Output every line of the listing as it stands.

-------

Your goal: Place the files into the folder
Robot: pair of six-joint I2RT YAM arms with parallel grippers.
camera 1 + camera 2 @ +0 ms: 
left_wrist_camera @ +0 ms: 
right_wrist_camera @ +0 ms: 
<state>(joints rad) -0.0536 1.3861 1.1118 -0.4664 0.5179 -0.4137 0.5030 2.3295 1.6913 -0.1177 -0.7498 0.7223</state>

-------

● **WRITTEN RESPONSE**:
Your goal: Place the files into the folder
Robot: pair of six-joint I2RT YAM arms with parallel grippers.
camera 1 + camera 2 @ +0 ms: 
left_wrist_camera @ +0 ms: 
right_wrist_camera @ +0 ms: 
<state>(joints rad) -0.0536 1.3861 1.1118 -0.4664 0.5179 -0.4137 0.5030 2.3295 1.6913 -0.1177 -0.7498 0.7223</state>

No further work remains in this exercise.